Overview:
In this article, we will see how we could use Selenium WebDriver to find broken links on a webpage.
Utility Class:
To demonstrate how it works, I would be using below simple utility. This below method simply returns the HTTP response code the given URL.
public class LinkUtil {
// hits the given url and returns the HTTP response code
public static int getResponseCode(String link) {
URL url;
HttpURLConnection con = null;
Integer responsecode = 0;
try {
url = new URL(link);
con = (HttpURLConnection) url.openConnection();
responsecode = con.getResponseCode();
} catch (Exception e) {
// skip
} finally {
if (null != con)
con.disconnect();
}
return responsecode;
}
}
Usage:
Rest is simple. Find all the elements which has the href / src attribute and by using the above utility class, we could collect the response codes for all the links and groups them based on the response codes.
driver.get("https://www.yahoo.com");
Map<Integer, List<String>> map = driver.findElements(By.xpath("//*[@href]"))
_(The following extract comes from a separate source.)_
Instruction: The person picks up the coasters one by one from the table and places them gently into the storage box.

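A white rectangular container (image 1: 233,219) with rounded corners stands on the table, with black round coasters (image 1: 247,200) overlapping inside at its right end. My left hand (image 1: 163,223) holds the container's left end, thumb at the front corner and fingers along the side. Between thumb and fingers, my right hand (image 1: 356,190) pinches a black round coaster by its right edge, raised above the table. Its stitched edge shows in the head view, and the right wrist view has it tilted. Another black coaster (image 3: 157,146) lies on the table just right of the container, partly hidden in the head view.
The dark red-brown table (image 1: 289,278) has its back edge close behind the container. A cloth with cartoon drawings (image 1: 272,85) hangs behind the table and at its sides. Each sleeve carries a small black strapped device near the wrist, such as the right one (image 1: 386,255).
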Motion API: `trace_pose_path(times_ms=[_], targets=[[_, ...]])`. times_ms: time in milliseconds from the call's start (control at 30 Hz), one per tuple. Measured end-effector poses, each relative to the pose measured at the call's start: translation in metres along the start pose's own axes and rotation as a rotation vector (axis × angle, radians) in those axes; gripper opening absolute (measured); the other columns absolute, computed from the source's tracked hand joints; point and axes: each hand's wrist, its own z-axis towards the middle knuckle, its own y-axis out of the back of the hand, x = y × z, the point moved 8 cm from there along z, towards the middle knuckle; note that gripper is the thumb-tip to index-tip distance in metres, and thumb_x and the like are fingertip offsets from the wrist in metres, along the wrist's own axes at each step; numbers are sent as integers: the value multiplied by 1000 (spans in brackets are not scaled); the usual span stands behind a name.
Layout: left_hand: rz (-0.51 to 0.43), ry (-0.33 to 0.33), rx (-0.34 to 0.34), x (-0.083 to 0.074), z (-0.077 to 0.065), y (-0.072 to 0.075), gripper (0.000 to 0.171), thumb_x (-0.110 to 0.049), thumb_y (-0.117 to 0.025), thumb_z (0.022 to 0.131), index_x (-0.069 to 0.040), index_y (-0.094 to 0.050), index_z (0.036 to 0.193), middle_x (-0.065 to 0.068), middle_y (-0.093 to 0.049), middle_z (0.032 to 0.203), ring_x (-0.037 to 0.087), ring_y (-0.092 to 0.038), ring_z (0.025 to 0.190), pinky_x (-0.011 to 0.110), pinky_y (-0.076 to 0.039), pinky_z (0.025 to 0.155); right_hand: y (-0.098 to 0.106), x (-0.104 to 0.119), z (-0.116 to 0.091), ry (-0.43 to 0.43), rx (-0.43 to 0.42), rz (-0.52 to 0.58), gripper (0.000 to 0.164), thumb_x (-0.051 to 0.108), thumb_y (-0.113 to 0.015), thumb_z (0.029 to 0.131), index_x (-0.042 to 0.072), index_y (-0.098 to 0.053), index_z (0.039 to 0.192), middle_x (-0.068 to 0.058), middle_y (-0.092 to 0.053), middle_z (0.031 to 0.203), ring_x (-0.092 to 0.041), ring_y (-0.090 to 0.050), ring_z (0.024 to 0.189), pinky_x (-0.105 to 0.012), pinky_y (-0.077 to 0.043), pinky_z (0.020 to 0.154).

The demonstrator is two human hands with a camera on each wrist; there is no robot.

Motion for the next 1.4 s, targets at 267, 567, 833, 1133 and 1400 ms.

.stream() // find all elements which has href attribute & process one by one
.map(ele -> ele.getAttribute("href")) // get the value of href
.map(String::trim) // trim the text
.distinct() // there could be duplicate links , so find unique
.collect(Collectors.groupingBy(LinkUtil::getResponseCode)); // group the links based on the response code
Now we could access the urls based on the response code we are interested in.
map.get(200) // will contain all the good urls
map.get(403) // will contain all the 'Forbidden' urls
map.get(404) // will contain all the 'Not Found' urls
map.get(0) // will contain all the unknown host urls
We can even simplify this – just partition the urls if the response code is 200 or not.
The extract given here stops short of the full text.